_Information supplied:_
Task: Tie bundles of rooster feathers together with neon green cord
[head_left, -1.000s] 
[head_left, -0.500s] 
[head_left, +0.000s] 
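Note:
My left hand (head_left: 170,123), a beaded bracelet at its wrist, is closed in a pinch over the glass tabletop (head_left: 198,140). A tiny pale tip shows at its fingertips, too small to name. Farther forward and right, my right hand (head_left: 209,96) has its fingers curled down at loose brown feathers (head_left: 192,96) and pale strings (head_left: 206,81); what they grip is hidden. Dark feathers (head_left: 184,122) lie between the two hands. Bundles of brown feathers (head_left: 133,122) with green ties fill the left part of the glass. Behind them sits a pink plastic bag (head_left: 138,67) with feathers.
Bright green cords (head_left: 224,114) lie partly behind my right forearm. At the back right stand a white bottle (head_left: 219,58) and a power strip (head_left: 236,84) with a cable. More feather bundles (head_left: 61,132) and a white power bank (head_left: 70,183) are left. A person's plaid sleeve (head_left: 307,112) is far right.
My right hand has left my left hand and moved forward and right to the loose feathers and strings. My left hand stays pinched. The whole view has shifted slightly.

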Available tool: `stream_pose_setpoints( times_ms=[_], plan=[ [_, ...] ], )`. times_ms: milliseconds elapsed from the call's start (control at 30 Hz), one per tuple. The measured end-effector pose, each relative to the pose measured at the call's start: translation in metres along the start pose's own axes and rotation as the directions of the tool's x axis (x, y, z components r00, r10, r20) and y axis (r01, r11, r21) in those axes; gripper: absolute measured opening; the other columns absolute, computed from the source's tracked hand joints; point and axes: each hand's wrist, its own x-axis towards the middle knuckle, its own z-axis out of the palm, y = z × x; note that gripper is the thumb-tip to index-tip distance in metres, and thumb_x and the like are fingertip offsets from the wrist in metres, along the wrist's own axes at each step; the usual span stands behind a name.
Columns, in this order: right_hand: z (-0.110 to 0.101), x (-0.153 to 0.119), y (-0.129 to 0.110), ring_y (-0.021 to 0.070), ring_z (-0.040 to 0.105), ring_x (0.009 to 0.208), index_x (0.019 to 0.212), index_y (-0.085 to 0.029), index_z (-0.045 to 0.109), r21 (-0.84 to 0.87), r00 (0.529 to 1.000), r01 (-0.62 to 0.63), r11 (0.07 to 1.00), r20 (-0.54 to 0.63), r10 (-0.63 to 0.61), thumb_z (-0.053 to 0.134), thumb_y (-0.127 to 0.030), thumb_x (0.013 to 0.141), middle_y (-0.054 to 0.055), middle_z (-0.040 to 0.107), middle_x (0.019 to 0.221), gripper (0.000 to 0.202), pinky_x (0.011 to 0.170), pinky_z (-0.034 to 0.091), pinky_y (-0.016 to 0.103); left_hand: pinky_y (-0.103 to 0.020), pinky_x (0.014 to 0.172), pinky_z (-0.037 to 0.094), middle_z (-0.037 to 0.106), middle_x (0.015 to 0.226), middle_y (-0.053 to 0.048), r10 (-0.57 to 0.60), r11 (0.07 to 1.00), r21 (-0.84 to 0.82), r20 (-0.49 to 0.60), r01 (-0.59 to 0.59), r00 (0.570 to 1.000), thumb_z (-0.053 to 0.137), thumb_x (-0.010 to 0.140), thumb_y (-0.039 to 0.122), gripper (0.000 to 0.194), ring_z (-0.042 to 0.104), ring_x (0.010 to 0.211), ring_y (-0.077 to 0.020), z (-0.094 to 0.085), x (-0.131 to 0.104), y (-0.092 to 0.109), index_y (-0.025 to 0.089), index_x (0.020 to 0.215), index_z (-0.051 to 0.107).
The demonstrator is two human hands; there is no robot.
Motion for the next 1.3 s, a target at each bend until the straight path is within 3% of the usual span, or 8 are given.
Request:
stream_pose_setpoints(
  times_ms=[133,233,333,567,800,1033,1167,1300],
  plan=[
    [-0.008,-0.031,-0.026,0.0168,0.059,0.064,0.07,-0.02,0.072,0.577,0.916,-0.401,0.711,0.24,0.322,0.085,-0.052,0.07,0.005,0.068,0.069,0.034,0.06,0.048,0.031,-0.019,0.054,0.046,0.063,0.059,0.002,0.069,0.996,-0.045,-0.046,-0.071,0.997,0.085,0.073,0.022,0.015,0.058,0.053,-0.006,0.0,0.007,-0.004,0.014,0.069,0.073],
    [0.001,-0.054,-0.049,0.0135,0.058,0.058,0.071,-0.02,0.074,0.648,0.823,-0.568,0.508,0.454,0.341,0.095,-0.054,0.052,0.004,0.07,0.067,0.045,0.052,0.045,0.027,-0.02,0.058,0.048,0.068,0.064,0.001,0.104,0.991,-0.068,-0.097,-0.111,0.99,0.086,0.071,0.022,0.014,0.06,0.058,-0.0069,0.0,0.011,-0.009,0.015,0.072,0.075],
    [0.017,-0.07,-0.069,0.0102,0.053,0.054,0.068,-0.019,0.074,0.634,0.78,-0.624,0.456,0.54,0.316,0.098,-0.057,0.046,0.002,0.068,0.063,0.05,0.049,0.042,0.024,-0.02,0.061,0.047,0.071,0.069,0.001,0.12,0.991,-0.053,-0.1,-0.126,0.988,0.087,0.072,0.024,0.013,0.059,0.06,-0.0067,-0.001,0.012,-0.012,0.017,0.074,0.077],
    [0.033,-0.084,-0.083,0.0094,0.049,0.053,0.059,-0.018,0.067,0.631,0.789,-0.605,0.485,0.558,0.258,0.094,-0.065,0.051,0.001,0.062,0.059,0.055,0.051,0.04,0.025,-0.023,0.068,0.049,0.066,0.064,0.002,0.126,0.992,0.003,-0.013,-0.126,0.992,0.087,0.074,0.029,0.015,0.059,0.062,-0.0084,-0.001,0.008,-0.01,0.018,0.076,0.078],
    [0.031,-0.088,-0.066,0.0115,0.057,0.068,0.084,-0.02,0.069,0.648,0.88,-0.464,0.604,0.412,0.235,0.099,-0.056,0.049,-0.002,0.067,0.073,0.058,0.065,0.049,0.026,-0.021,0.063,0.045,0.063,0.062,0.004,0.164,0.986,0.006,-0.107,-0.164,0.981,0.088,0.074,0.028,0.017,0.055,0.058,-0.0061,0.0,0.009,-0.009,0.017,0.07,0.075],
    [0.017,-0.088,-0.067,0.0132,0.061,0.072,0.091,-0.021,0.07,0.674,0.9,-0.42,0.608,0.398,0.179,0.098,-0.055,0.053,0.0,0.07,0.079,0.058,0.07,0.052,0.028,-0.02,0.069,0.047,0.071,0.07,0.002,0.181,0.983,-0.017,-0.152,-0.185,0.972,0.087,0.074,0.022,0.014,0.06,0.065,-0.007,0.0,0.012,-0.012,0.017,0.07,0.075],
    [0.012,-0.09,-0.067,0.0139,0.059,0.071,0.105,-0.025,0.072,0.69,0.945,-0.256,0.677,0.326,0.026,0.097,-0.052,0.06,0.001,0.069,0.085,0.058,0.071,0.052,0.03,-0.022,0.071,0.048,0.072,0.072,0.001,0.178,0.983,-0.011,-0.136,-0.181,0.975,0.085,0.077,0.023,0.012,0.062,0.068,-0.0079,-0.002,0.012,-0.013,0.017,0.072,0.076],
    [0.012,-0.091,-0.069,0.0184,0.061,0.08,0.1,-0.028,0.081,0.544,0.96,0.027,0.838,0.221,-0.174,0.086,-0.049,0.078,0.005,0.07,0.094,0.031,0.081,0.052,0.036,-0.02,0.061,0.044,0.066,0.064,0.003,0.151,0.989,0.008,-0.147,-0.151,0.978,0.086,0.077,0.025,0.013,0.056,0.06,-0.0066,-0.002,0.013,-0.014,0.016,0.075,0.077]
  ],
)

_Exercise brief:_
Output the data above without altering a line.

_Solution to the problem:_
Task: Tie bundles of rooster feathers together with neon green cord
[head_left, -1.000s] 
[head_left, -0.500s] 
[head_left, +0.000s] 
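Note:
My left hand (head_left: 170,123), a beaded bracelet at its wrist, is closed in a pinch over the glass tabletop (head_left: 198,140). A tiny pale tip shows at its fingertips, too small to name. Farther forward and right, my right hand (head_left: 209,96) has its fingers curled down at loose brown feathers (head_left: 192,96) and pale strings (head_left: 206,81); what they grip is hidden. Dark feathers (head_left: 184,122) lie between the two hands. Bundles of brown feathers (head_left: 133,122) with green ties fill the left part of the glass. Behind them sits a pink plastic bag (head_left: 138,67) with feathers.
Bright green cords (head_left: 224,114) lie partly behind my right forearm. At the back right stand a white bottle (head_left: 219,58) and a power strip (head_left: 236,84) with a cable. More feather bundles (head_left: 61,132) and a white power bank (head_left: 70,183) are left. A person's plaid sleeve (head_left: 307,112) is far right.
My right hand has left my left hand and moved forward and right to the loose feathers and strings. My left hand stays pinched. The whole view has shifted slightly.
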
Available tool: `stream_pose_setpoints( times_ms=[_], plan=[ [_, ...] ], )`. times_ms: milliseconds elapsed from the call's start (control at 30 Hz), one per tuple. The measured end-effector pose, each relative to the pose measured at the call's start: translation in metres along the start pose's own axes and rotation as the directions of the tool's x axis (x, y, z components r00, r10, r20) and y axis (r01, r11, r21) in those axes; gripper: absolute measured opening; the other columns absolute, computed from the source's tracked hand joints; point and axes: each hand's wrist, its own x-axis towards the middle knuckle, its own z-axis out of the palm, y = z × x; note that gripper is the thumb-tip to index-tip distance in metres, and thumb_x and the like are fingertip offsets from the wrist in metres, along the wrist's own axes at each step; the usual span stands behind a name.
Columns, in this order: right_hand: z (-0.110 to 0.101), x (-0.153 to 0.119), y (-0.129 to 0.110), ring_y (-0.021 to 0.070), ring_z (-0.040 to 0.105), ring_x (0.009 to 0.208), index_x (0.019 to 0.212), index_y (-0.085 to 0.029), index_z (-0.045 to 0.109), r21 (-0.84 to 0.87), r00 (0.529 to 1.000), r01 (-0.62 to 0.63), r11 (0.07 to 1.00), r20 (-0.54 to 0.63), r10 (-0.63 to 0.61), thumb_z (-0.053 to 0.134), thumb_y (-0.127 to 0.030), thumb_x (0.013 to 0.141), middle_y (-0.054 to 0.055), middle_z (-0.040 to 0.107), middle_x (0.019 to 0.221), gripper (0.000 to 0.202), pinky_x (0.011 to 0.170), pinky_z (-0.034 to 0.091), pinky_y (-0.016 to 0.103); left_hand: pinky_y (-0.103 to 0.020), pinky_x (0.014 to 0.172), pinky_z (-0.037 to 0.094), middle_z (-0.037 to 0.106), middle_x (0.015 to 0.226), middle_y (-0.053 to 0.048), r10 (-0.57 to 0.60), r11 (0.07 to 1.00), r21 (-0.84 to 0.82), r20 (-0.49 to 0.60), r01 (-0.59 to 0.59), r00 (0.570 to 1.000), thumb_z (-0.053 to 0.137), thumb_x (-0.010 to 0.140), thumb_y (-0.039 to 0.122), gripper (0.000 to 0.194), ring_z (-0.042 to 0.104), ring_x (0.010 to 0.211), ring_y (-0.077 to 0.020), z (-0.094 to 0.085), x (-0.131 to 0.104), y (-0.092 to 0.109), index_y (-0.025 to 0.089), index_x (0.020 to 0.215), index_z (-0.051 to 0.107).
The demonstrator is two human hands; there is no robot.
Motion for the next 1.3 s, a target at each bend until the straight path is within 3% of the usual span, or 8 are given.
Request:
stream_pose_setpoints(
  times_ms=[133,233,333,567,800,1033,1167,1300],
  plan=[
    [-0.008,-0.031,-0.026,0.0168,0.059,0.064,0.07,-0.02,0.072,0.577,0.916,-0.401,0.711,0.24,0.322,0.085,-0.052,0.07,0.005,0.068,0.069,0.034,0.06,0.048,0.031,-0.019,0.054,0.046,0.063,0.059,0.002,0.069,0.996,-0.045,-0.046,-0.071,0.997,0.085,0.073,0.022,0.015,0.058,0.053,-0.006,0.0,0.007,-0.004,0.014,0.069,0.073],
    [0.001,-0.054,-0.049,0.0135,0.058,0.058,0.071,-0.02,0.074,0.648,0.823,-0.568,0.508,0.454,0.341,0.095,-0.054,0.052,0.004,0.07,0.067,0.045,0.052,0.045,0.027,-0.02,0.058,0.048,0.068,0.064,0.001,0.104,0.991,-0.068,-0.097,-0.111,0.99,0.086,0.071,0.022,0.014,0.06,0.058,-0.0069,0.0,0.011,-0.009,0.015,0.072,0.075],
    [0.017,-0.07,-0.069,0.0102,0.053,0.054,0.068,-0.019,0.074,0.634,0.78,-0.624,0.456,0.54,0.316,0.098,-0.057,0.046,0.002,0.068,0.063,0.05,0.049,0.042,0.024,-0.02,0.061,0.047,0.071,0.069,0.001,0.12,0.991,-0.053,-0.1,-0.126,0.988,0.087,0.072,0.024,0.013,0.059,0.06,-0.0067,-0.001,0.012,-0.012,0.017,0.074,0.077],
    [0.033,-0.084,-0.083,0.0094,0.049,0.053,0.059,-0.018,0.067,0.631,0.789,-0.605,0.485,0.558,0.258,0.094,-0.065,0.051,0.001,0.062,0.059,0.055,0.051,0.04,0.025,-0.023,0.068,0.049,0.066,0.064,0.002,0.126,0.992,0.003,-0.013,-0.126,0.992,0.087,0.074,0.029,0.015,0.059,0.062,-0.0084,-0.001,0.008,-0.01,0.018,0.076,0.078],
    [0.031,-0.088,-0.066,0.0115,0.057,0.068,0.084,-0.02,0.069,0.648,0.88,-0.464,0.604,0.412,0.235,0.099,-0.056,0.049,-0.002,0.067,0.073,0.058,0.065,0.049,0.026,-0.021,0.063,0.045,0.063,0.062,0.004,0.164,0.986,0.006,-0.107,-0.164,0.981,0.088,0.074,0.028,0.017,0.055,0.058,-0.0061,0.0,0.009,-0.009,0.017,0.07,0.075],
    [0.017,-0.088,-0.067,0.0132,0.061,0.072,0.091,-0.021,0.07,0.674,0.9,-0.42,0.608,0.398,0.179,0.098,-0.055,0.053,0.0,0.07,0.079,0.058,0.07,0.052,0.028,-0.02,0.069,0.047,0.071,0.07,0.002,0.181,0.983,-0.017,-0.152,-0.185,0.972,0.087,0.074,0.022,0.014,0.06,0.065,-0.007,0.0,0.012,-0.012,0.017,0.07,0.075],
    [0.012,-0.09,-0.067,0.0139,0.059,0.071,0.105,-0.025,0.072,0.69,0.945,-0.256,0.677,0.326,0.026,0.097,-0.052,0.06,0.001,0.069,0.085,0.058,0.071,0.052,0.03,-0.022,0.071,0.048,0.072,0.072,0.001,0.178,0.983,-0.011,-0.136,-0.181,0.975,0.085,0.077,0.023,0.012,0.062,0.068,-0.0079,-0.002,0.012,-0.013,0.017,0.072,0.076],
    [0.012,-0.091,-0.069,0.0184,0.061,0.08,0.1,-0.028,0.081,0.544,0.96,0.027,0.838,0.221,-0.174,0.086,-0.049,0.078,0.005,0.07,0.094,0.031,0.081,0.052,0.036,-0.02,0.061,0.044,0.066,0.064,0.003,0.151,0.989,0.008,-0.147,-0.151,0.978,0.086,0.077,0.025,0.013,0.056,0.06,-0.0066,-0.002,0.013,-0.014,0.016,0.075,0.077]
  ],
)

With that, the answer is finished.